• **WHAT THE TASK REQUIRES**
All lines of the records below that contain the word "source" must be listed.

---+---

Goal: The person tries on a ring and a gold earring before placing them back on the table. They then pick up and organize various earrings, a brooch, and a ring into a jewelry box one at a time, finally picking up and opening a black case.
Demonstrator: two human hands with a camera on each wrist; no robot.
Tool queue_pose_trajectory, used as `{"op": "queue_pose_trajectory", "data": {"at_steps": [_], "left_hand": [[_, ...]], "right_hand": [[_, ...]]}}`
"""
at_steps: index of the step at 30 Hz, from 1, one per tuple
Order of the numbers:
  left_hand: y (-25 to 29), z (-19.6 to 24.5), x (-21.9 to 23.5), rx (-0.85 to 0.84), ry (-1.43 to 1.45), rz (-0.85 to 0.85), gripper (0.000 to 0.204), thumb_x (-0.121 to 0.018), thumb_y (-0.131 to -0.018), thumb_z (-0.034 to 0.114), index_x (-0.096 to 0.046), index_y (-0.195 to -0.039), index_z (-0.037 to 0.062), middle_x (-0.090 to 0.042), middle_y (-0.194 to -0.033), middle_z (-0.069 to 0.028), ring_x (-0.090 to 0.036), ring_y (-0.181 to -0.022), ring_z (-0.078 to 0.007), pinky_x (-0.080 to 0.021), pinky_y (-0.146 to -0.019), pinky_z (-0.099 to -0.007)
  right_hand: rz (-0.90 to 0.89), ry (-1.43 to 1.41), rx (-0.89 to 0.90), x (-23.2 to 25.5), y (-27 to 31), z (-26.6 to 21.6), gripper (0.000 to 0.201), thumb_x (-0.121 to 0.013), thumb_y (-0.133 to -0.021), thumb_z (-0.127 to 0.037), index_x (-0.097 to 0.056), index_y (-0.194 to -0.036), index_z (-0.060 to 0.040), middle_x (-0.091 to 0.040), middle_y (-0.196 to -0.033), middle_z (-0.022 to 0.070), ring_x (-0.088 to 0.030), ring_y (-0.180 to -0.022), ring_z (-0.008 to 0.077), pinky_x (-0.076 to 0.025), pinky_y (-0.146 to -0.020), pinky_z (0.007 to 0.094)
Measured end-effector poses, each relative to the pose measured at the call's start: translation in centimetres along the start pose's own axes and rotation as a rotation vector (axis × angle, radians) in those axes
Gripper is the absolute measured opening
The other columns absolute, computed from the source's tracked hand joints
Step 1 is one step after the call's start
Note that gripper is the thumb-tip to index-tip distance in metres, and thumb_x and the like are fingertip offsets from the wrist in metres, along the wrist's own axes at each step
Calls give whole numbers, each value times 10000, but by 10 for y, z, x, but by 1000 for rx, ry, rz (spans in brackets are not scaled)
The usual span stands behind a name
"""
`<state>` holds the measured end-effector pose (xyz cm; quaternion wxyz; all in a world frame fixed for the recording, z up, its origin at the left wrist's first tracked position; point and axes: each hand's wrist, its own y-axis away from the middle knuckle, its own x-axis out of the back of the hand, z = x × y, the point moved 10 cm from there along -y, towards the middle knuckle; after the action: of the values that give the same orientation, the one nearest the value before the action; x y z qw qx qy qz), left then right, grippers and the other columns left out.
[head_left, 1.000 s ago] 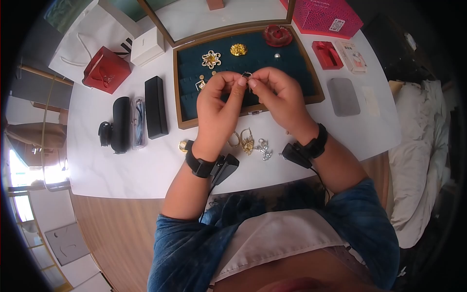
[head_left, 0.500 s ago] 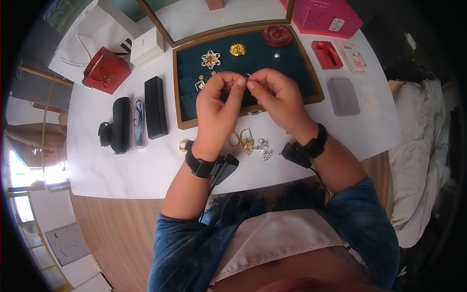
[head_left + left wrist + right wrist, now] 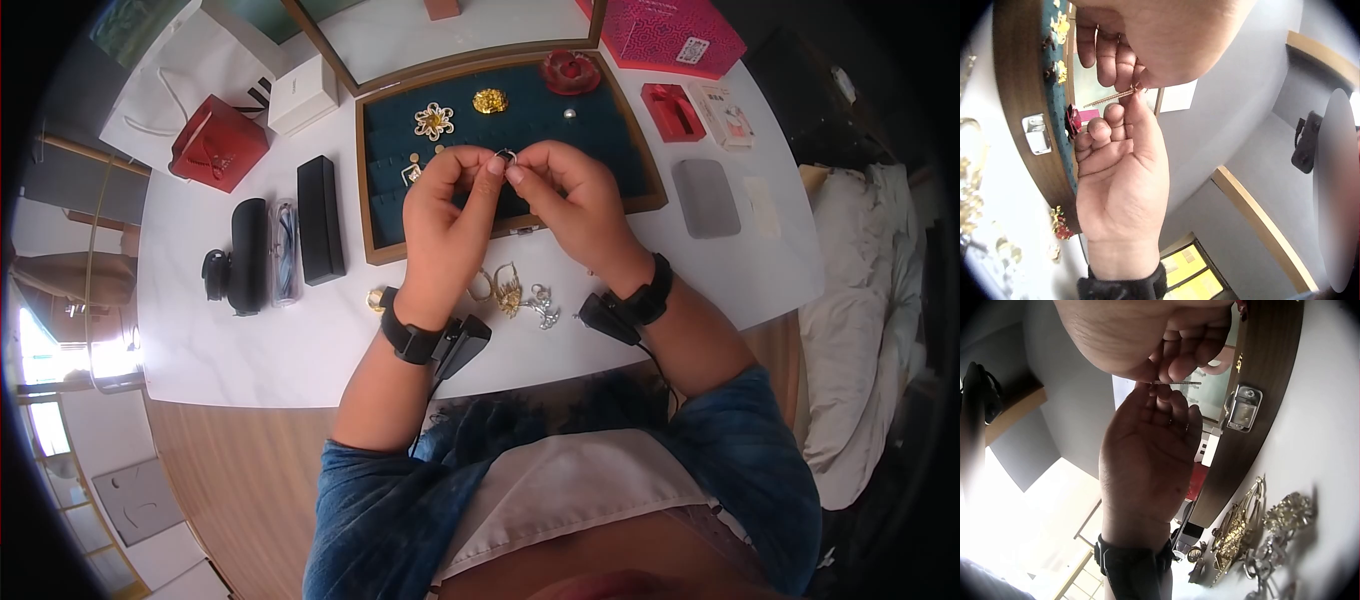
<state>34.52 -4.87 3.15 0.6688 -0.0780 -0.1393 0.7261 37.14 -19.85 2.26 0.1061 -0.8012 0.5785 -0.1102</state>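
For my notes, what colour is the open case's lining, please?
Lining: dark teal, best in head view.

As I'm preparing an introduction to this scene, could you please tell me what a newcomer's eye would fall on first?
Probably the hands: left hand and right hand pinch a small piece of jewelry over the open wooden case. Next might come the bright gold ornament near the case's back and the red flower in its back right corner.
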Motion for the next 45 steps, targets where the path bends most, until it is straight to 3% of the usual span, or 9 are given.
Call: {"op": "queue_pose_trajectory", "data": {"at_steps": [45], "left_hand": [[0,-4,-1,-6,-22,-7,123,-683,-1079,97,-695,-1152,-2,-734,-1098,-49,-688,-1034,-114,-550,-970,-276]], "right_hand": [[6,18,-11,-1,-1,5,139,-706,-1054,-140,-704,-1086,-4,-712,-909,-7,-633,-794,33,-504,-690,224]]}}
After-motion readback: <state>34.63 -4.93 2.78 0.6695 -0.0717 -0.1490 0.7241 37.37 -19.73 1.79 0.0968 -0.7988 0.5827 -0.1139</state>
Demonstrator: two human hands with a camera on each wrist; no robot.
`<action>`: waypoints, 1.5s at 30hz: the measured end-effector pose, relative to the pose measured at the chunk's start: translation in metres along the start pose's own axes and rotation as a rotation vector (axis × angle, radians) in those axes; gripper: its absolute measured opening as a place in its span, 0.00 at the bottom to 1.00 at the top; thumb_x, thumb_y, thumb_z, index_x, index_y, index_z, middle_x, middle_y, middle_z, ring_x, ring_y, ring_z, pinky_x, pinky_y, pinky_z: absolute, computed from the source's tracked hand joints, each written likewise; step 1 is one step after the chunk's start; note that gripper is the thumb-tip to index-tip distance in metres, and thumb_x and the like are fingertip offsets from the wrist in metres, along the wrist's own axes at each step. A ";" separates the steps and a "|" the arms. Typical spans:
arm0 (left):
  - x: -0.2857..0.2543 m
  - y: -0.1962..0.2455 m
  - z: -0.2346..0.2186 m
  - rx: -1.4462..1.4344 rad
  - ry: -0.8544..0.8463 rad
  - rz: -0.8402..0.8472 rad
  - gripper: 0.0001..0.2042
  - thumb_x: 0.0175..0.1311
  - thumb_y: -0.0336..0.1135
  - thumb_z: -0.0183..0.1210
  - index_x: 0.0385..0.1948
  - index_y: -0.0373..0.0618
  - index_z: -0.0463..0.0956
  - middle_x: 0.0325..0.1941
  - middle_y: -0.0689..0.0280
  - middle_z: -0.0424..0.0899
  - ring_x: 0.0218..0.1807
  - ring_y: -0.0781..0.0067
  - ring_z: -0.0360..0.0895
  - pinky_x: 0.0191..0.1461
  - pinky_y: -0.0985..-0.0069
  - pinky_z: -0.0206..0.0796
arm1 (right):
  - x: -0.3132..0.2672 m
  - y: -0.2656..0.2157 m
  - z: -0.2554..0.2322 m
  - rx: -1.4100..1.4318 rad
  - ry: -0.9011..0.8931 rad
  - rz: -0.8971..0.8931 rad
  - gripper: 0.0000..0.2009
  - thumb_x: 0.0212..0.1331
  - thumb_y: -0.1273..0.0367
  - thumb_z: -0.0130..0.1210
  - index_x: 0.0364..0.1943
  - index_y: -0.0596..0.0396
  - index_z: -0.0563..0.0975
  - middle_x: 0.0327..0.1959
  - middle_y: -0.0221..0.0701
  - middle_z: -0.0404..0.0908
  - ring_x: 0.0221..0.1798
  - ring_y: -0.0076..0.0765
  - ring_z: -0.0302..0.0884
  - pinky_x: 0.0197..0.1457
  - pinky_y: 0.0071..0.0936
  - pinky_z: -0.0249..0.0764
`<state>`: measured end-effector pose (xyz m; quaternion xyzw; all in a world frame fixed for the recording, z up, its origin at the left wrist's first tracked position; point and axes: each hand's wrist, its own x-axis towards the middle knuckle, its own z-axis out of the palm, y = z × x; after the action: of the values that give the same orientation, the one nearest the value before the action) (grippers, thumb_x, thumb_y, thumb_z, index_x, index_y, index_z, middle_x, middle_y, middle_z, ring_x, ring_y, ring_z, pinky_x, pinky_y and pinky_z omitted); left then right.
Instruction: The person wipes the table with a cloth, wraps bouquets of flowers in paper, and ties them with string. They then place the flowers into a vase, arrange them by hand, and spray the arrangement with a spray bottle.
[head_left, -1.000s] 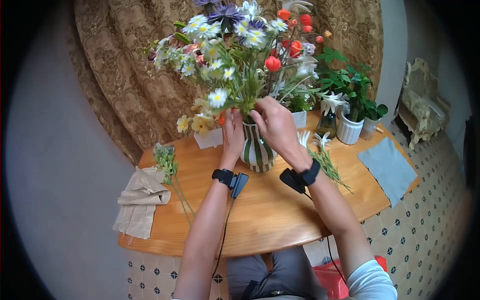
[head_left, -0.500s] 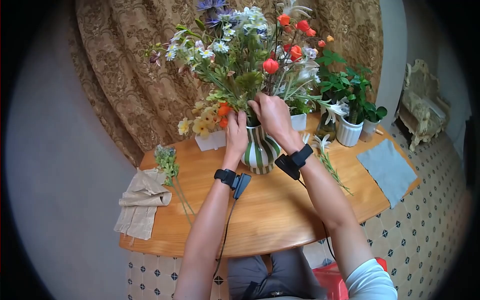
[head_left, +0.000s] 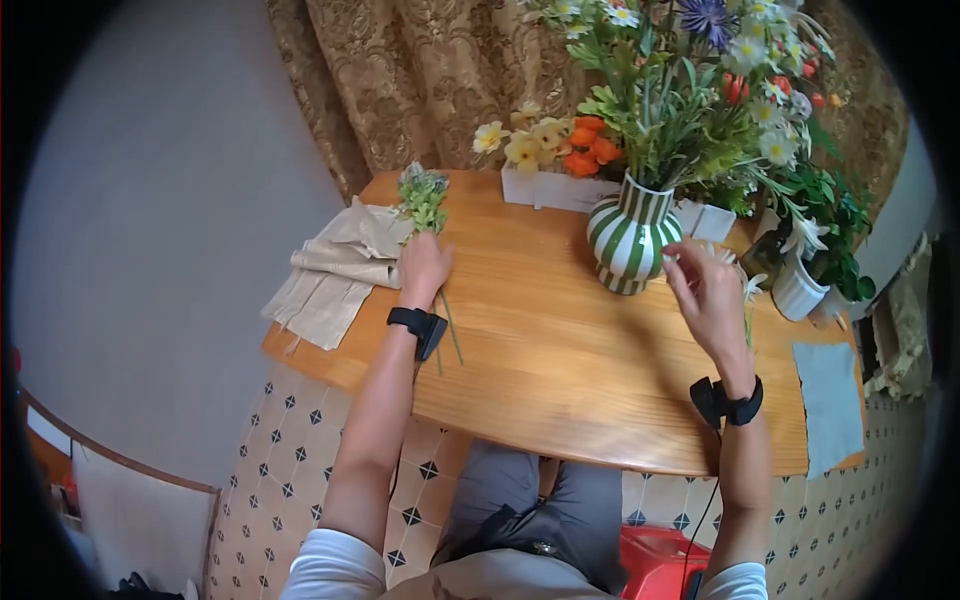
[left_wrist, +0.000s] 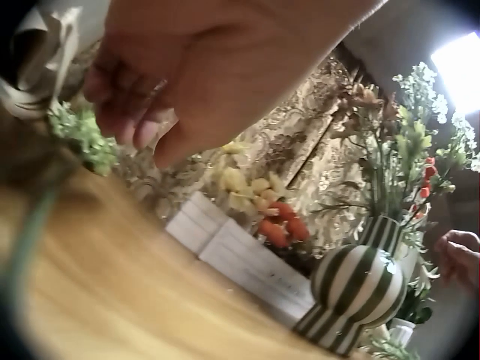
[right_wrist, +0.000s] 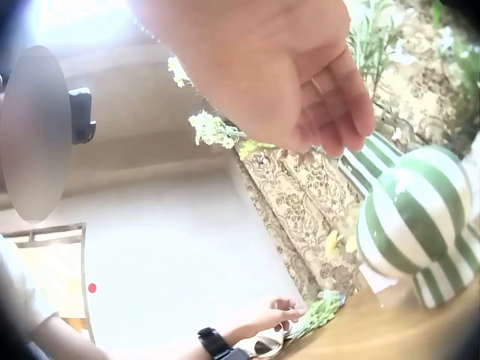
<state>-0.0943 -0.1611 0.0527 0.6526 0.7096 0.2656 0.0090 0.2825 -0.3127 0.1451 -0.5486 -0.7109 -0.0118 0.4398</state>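
My left hand (head_left: pixel 425 268) is over the stems of a leafy green flower sprig (head_left: pixel 424 200), which lies at the left of the wooden table (head_left: pixel 520 370). In the left wrist view its fingers hang loosely curled beside the sprig's leaves, with nothing seen between them. Beside the green-and-white striped vase (head_left: pixel 632 243) my right hand (head_left: pixel 714 300) hovers, fingers loosely bent and holding nothing. The vase stands upright and carries a large bouquet (head_left: pixel 690 110) of daisies, a purple bloom, red blossoms and greenery.
Crumpled brown paper (head_left: pixel 340 275) lies left of the sprig. Behind the vase is a white box (head_left: pixel 565 190) near yellow and orange flowers (head_left: pixel 590 150). A white pot (head_left: pixel 798 288) with a plant and a grey cloth (head_left: pixel 828 405) occupy the right side.
Both hands have left the bouquet's stems at the vase mouth. The left hand has moved left to the sprig; the right has drawn back beside the vase. The head view has swung left.
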 end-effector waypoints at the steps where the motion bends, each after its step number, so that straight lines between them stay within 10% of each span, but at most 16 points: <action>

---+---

• **SOLUTION BELOW**
The other columns absolute, computed from the source's tracked hand joints
`<action>`: waypoints, 1.5s at 30hz: the measured end-effector pose, relative to the pose measured at the chunk's start: translation in metres along the start pose's own axes and rotation as a rotation vector (axis × angle, radians) in those axes; gripper: its absolute measured opening as a place in its span, 0.00 at the bottom to 1.00 at the top; thumb_x, thumb_y, thumb_z, index_x, index_y, index_z, middle_x, middle_y, middle_z, ring_x, ring_y, ring_z, pinky_x, pinky_y, pinky_z: absolute, computed from the source's tracked hand joints, each written likewise; step 1 is one step after the chunk's start; note that gripper is the thumb-tip to index-tip distance in metres, and thumb_x and the like are fingertip offsets from the wrist in metres, along the wrist's own axes at each step. A ";" separates the steps and a "|" the arms. Typical spans:

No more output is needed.